Y	Hacker News new \| ask \| show \| jobs


	by armcat 537 days ago
	It feels like lot of the reasoning tokens go to waste on pure brute force approach - plugging in numbers and evaluating and comparing against the answer. "Nope, that didn't work, let's try 4 instead of 6 this time", etc. What if the reward function instead focuses on diversity of procedures within a token budged (10k - 20k tokens). I.e. RL rewards the model in trying different methods or generating different hypotheses, rather than brute forcing its way through, and potentially getting stuck in loops.

1 comments

ANighRaisin 537 days ago

I would say that diversity isn't something that's easy to reenforce, but I do think it will occur as a natural consequence of optimizing for shorter chains of thought according to a wide variety of problems.
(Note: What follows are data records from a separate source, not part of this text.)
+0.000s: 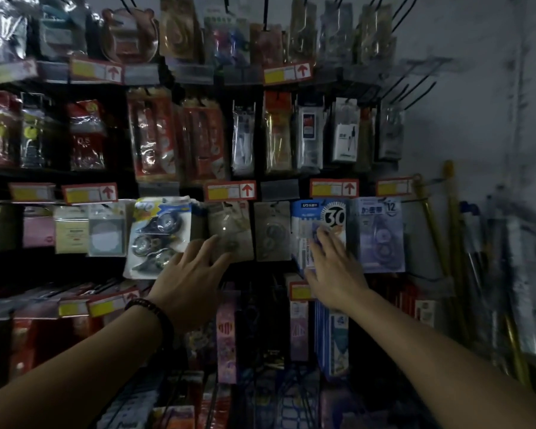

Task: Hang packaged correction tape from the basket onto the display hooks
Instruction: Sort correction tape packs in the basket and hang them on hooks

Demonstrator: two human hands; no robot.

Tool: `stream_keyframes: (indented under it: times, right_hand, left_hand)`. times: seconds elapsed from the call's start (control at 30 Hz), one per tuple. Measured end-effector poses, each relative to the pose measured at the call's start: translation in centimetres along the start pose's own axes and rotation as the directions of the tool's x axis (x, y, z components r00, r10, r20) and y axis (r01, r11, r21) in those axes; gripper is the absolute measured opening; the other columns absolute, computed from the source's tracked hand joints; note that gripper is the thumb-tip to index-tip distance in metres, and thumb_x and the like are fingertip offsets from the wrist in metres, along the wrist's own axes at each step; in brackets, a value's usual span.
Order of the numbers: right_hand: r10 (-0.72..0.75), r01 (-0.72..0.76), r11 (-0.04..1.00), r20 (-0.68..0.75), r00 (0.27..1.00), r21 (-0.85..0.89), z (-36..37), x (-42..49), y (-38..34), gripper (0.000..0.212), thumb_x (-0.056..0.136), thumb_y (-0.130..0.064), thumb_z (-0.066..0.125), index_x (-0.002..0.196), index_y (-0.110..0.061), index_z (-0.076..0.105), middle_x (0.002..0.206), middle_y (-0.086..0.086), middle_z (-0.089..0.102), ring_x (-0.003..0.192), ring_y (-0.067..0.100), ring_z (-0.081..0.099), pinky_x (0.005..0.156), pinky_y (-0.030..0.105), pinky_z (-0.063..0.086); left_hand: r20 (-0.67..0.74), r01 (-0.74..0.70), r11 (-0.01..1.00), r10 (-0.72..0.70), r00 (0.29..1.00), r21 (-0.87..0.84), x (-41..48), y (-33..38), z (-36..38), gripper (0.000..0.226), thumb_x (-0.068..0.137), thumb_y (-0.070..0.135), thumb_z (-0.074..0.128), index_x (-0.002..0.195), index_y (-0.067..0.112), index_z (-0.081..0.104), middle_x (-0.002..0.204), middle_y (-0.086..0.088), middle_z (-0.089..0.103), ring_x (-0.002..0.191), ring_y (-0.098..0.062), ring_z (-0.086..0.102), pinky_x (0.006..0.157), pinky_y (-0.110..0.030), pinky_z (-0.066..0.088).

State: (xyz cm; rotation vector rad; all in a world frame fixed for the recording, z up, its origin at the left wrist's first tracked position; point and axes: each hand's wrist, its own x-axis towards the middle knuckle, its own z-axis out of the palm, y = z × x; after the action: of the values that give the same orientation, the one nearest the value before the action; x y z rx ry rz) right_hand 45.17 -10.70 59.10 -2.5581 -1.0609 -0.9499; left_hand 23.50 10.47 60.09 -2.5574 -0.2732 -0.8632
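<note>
Head view: a dim display rack [258, 144] fills the frame, carrying rows of hanging stationery packs, all motion-blurred. Correction tape hangs in the third row: three-piece pack [158, 236], left beige pack [229, 226], right beige pack [271, 233], blue pack marked 30 [328, 216], pale pack marked 12 [381, 233]. Left hand [195, 270] has its fingers straight and spread, tips touching the left beige pack's lower part, gripping nothing. Right hand [334, 270] lies flat on the blue pack's front, fingers extended, no grasp. Dark bead bracelet [155, 308] sits on the left wrist. Red-edged price labels [231, 191] run above the row.
</note>
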Motion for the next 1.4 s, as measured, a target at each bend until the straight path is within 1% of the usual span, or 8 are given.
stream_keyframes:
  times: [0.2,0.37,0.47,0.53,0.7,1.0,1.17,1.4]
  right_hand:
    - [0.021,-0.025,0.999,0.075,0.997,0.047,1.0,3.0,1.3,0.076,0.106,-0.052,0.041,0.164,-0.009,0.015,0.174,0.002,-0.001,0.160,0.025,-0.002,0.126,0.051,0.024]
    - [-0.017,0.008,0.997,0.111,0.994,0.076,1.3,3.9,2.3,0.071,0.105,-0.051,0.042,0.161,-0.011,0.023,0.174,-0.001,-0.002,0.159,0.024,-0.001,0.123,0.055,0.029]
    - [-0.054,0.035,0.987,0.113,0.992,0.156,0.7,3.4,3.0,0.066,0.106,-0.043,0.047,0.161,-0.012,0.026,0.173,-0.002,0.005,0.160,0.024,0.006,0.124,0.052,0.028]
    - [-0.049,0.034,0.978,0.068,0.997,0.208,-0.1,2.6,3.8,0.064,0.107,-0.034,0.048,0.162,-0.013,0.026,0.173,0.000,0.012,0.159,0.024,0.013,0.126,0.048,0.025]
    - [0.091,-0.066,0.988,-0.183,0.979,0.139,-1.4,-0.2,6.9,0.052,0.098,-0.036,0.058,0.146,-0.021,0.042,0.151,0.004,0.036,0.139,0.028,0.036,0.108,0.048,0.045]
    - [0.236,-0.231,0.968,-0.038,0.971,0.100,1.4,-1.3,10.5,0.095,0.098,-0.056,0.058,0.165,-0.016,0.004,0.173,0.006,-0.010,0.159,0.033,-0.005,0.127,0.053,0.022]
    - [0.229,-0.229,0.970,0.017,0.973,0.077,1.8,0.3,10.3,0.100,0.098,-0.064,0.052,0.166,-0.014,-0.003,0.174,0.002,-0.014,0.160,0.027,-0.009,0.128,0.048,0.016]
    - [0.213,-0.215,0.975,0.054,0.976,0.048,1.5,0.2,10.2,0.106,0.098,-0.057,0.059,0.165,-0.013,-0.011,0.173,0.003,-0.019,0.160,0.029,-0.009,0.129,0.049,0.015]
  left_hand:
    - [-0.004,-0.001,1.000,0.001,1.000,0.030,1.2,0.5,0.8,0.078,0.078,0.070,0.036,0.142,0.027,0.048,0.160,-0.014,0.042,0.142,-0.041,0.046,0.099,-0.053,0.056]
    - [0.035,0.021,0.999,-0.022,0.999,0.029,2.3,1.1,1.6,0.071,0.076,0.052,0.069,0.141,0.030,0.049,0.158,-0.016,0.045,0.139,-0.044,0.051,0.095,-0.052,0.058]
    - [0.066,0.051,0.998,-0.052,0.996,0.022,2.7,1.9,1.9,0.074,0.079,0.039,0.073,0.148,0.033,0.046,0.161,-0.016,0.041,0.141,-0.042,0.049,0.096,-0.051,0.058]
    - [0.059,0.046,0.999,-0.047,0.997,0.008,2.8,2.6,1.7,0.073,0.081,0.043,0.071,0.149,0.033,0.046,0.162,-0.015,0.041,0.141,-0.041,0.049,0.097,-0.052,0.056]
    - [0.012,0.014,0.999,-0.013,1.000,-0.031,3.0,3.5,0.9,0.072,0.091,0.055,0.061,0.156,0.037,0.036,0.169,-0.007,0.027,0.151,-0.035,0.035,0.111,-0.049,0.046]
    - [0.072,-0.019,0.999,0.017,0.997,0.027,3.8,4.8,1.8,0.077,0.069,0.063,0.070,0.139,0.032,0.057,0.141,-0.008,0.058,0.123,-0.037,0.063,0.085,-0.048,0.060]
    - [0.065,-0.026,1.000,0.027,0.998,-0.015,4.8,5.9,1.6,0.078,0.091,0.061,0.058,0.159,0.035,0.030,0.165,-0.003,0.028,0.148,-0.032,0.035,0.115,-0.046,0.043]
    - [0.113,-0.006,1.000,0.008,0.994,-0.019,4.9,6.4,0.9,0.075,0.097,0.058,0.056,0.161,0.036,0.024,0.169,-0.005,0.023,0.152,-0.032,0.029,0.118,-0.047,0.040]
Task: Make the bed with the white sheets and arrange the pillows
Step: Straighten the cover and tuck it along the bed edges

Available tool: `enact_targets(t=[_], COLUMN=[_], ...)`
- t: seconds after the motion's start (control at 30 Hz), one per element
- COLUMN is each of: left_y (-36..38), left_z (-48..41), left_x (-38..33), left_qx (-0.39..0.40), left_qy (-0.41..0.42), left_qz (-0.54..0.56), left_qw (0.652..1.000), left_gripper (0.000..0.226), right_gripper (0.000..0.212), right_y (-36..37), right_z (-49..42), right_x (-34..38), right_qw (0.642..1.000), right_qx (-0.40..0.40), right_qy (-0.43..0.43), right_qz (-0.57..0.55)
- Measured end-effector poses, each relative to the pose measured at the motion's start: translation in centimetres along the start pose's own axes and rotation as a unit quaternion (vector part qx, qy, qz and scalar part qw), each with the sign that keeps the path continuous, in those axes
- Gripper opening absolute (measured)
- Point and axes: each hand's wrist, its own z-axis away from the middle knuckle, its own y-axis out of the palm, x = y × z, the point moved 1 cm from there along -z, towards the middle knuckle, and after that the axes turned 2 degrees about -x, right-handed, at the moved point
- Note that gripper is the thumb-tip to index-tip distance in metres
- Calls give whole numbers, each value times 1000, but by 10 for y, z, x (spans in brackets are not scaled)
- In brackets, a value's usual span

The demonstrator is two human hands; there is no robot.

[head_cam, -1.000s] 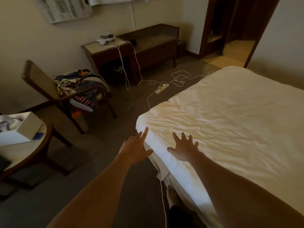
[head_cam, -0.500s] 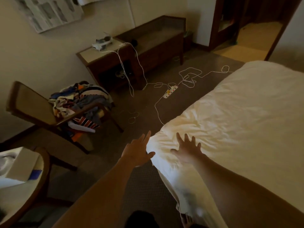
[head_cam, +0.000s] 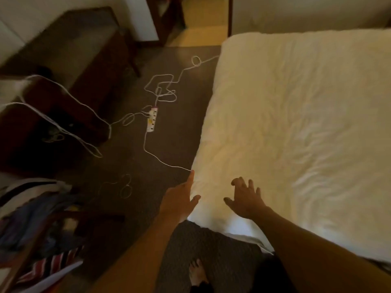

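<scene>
Duvet (head_cam: pixel 296 123) looked soft, light and limp; the corner hem seemed the best hold. My left hand (head_cam: pixel 179 200) lay straight-fingered against the corner, and my right hand (head_cam: pixel 246 199) was spread above it, gripping nothing.

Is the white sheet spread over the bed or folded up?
Spread. The white sheet lies flat, lightly wrinkled, from far edge to near corner, where the left hand and right hand touch it.

Bed (head_cam: pixel 296 123) cut off at right edge, clothes pile (head_cam: pixel 31 218) blurred at left, cable (head_cam: pixel 145 140) end seemingly hidden behind bed corner
</scene>
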Motion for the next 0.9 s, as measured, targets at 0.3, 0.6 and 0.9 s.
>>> enact_targets(t=[0.3,0.6,0.9], left_y=[126,291,346], left_z=[-30,-73,-82], left_x=[79,143,180], left_qx=[69,44,-70], left_qy=[91,125,330], left_qz=[65,71,-139], left_qw=[991,989,931], left_gripper=[80,83,113], right_gripper=[36,76,61], right_y=[130,278,308], right_z=[2,-65,-82], right_x=[-16,-85,-119], right_qw=[998,976,930], right_qx=[10,-65,-258], right_qy=[46,-50,-116], right_qz=[49,200,233])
Of course, the nature of the data may lead it to do brute force, but that can be fixed with clever fine tuning.

armcat 537 days ago

I am not too sure about shortening the CoT tokens explicitly because different problems will require different length of proof - some require half a page, whilst others will require 10 pages worth of tokens. As the graphs in the paper indicate, there is a huge penalty on short reasoning lengths, below a few thousand tokens.

For diversity reward, my thinking is basically looking at reasoning tokens in latent space - taking semantic similarity between subsequent chains, and if they are extremely similar, penalizing it.